The Hyde Collection is a world-class art museum that sticks out like kindness on a Republican amid all the urban sprawl.
It includes works by Sandro Botticelli, El Greco, Rembrandt, Peter Paul Rubens, Edgar Degas, Georges Seurat, Pablo Picasso and Pierre-Auguste Renoir and American artists Thomas Eakins, Childe Hassam, Winslow Homer and James McNeill Whistler. Their Modern and contemporary collection features works by Robert Motherwell, Ben Nicholson and Robert Rauschenberg, among others.
I know, right?
It was founded by the extravagantly rich Pruyn family, which owned a giant paper mill right behind their home.
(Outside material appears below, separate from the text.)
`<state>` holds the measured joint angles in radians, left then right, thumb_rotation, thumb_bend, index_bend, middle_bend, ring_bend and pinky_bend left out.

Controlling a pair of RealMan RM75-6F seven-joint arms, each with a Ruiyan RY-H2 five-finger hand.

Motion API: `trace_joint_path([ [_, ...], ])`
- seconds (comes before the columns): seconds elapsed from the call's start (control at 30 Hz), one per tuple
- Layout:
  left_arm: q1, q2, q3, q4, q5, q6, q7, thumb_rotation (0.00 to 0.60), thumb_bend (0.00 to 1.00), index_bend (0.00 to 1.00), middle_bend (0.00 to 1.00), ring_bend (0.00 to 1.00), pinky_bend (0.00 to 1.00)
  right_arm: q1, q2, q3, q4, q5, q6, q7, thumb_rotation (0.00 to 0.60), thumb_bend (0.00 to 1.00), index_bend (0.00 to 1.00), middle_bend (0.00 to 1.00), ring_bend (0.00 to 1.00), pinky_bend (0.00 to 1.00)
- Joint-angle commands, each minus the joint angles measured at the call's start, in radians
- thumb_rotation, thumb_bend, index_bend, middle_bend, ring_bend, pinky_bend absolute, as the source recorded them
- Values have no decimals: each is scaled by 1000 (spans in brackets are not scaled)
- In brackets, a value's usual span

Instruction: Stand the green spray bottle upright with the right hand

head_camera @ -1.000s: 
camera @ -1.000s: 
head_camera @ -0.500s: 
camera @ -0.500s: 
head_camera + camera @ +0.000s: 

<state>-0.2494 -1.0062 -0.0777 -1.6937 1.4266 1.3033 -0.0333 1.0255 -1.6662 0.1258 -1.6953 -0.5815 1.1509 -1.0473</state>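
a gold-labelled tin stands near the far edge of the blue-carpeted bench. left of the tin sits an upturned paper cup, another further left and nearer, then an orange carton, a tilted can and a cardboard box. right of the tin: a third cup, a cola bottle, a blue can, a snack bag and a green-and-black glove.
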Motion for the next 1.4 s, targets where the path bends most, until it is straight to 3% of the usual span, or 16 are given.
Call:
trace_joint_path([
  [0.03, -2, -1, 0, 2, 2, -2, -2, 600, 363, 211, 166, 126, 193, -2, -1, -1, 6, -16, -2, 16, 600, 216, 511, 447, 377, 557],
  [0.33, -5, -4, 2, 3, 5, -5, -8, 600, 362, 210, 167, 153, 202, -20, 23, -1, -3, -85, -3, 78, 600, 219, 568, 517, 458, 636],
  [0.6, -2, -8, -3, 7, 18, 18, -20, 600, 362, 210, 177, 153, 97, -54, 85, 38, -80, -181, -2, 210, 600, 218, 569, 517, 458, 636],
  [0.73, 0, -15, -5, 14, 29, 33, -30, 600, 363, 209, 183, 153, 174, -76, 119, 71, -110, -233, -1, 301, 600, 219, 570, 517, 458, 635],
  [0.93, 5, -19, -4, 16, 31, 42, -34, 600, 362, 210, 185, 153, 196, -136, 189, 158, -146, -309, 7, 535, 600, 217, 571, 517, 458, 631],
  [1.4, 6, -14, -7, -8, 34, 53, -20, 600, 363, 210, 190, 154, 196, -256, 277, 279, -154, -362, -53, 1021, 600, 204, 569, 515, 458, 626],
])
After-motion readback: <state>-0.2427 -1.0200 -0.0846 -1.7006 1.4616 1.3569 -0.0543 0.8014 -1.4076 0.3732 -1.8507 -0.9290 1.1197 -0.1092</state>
The smelly mill operates there still and dominates the vista behind the three posh homes that comprise the Hyde.
The Pruyn mill took advantage of two abundant resources nearby - the endless supply of logs from the Adirondacks to the north and waterways to get said logs to their plant.
The family, expanded with the addition of Louis Fisk Hyde, a Harvard educated lawyer who married Charlotte Pruyn, used their wealth to build a serious collection of art for “the betterment of the community”.
To walk into this museum is to be transported. My only comparable experience was at Newark, NJ, years ago. Your eyes became wide when you entered the elegant Newark Museum of Art which seemed so profoundly out of place in that place.
Next time you find yourself in Upstate New York, 1) let me know so we can hoist a beverage or three and 2) get a wiggle on to The Hyde Collection.
Do, please, though ignore everything that surrounds it and do not look out of the windows. Just don’t.
even the ugliest have a spot of beauty. The museum sounds perfect
Absolutely BONZER column! I read with great relish your every perfect word choice in this gobsmacking description. You are worth every penny.